What Not to Do With Your 401(k)
The fact that a 401(k) is protected during bankruptcy means people can file without jeopardizing their retirement. As such, it is important to understand a few things you should not do with your 401(k) or other tax-exempt retirement accounts when thinking about bankruptcy:
- Don't Cash in the 401(k): As soon as you take the money out of the 401(k) and put it into another type of account (perhaps because you wanted to use the money to pay bills), the 401(k) loses its exempt status.
- Don't Use the 401(k) to Prolong the Inevitable: Some people cash in their 401(k) in order to use the money to get their finances back on track. This is almost always a bad idea. Not only will you pay penalties for withdrawing your 401(k) funds early, but you essentially use exempt assets to pay debts that might be discharged in bankruptcy anyway. If you end up filing for bankruptcy, it's better to do so with your retirement savings safe in the bank.

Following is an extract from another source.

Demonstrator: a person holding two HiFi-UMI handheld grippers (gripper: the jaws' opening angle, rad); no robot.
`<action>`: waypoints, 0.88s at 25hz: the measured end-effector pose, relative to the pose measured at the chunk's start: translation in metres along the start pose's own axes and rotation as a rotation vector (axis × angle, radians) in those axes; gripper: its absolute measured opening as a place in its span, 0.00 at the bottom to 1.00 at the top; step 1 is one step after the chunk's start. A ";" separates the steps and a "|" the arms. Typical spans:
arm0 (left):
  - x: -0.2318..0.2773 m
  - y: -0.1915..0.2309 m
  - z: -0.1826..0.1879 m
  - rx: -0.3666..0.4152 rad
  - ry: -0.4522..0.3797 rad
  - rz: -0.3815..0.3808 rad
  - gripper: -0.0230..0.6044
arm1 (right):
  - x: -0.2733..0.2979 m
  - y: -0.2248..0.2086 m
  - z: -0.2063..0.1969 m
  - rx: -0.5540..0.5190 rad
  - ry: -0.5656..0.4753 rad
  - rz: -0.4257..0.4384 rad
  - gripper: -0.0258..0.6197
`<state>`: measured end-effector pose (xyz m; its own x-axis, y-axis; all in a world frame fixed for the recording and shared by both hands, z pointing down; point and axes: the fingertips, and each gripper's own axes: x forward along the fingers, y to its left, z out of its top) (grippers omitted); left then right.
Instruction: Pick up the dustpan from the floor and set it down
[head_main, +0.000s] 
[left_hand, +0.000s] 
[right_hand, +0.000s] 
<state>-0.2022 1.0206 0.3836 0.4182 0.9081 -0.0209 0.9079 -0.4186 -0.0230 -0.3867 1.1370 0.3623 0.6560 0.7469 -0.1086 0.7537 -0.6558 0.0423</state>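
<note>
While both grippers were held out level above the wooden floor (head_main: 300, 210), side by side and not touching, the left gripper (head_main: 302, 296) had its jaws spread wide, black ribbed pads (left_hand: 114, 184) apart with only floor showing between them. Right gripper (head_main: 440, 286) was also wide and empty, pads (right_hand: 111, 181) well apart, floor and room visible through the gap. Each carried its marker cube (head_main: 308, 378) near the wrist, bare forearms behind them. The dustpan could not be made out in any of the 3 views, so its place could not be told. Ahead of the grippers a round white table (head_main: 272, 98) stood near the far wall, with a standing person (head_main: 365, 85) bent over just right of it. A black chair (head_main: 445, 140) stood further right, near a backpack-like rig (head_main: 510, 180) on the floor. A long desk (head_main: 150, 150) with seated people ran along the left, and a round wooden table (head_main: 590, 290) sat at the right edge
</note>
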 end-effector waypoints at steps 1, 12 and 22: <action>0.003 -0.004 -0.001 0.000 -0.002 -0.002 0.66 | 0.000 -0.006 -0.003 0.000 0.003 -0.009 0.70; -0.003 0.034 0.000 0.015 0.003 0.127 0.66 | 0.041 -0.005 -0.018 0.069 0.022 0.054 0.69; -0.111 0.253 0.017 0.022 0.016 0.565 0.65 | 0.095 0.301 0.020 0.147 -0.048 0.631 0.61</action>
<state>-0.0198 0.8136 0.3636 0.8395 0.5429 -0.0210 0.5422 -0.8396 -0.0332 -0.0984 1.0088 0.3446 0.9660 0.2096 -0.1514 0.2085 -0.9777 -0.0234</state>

- Don't Move a Lot of Money Shortly Before Declaring Bankruptcy: Some people might think it's a good idea to convert nonexempt assets, like money in a regular savings account, into exempt assets by making a large contribution to a retirement account shortly before declaring bankruptcy. Don't do this without talking to a bankruptcy lawyer first. If the trustee believes you transferred property in order to hinder, delay, defraud, or shortchange a creditor, you may lose the exempt status of the property. Worse case scenario: If the court believes you engaged in fraud, it can refuse to grant you the bankruptcy discharge.